Instructions for the task —
Would you retype the whole listing verbatim, keeping pictures out of it?

Data excerpt —
****

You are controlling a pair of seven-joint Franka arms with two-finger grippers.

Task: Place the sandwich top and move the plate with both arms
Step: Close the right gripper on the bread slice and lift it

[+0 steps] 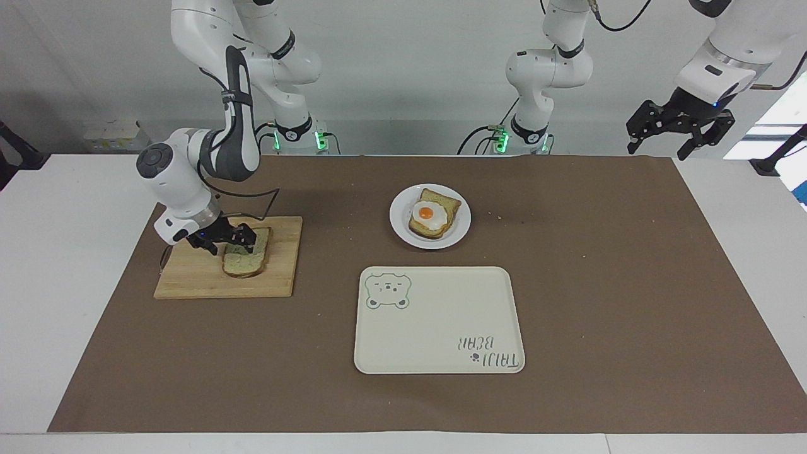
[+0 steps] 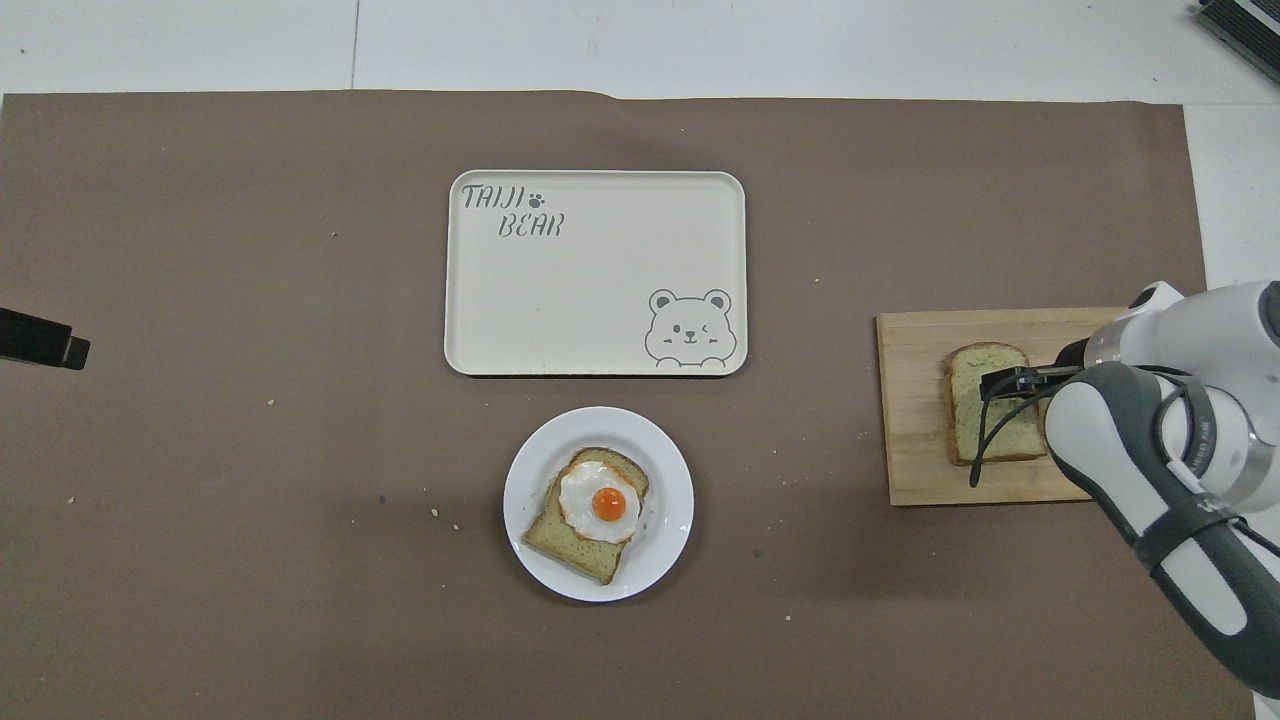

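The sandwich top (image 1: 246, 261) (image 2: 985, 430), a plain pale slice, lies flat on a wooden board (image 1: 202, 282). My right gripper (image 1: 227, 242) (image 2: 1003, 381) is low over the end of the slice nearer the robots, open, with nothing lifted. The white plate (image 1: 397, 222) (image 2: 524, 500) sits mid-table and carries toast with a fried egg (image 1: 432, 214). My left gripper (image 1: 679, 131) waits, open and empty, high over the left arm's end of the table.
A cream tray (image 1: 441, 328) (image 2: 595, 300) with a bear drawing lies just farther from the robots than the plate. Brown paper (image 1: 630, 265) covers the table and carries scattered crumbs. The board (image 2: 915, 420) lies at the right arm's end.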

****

Your response —
You are controlling a pair of seven-joint Franka arms with two-finger grippers.

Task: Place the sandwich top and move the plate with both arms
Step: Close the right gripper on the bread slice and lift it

[+0 steps] 
[+0 steps] 

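The sandwich top (image 1: 246, 261) (image 2: 985, 430), a plain pale slice, lies flat on a wooden board (image 1: 202, 282). My right gripper (image 1: 227, 242) (image 2: 1003, 381) is low over the end of the slice nearer the robots, open, with nothing lifted. The white plate (image 1: 397, 222) (image 2: 524, 500) sits mid-table and carries toast with a fried egg (image 1: 432, 214). My left gripper (image 1: 679, 131) waits, open and empty, high over the left arm's end of the table.
A cream tray (image 1: 441, 328) (image 2: 595, 300) with a bear drawing lies just farther from the robots than the plate. Brown paper (image 1: 630, 265) covers the table and carries scattered crumbs. The board (image 2: 915, 420) lies at the right arm's end.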

This exercise is complete.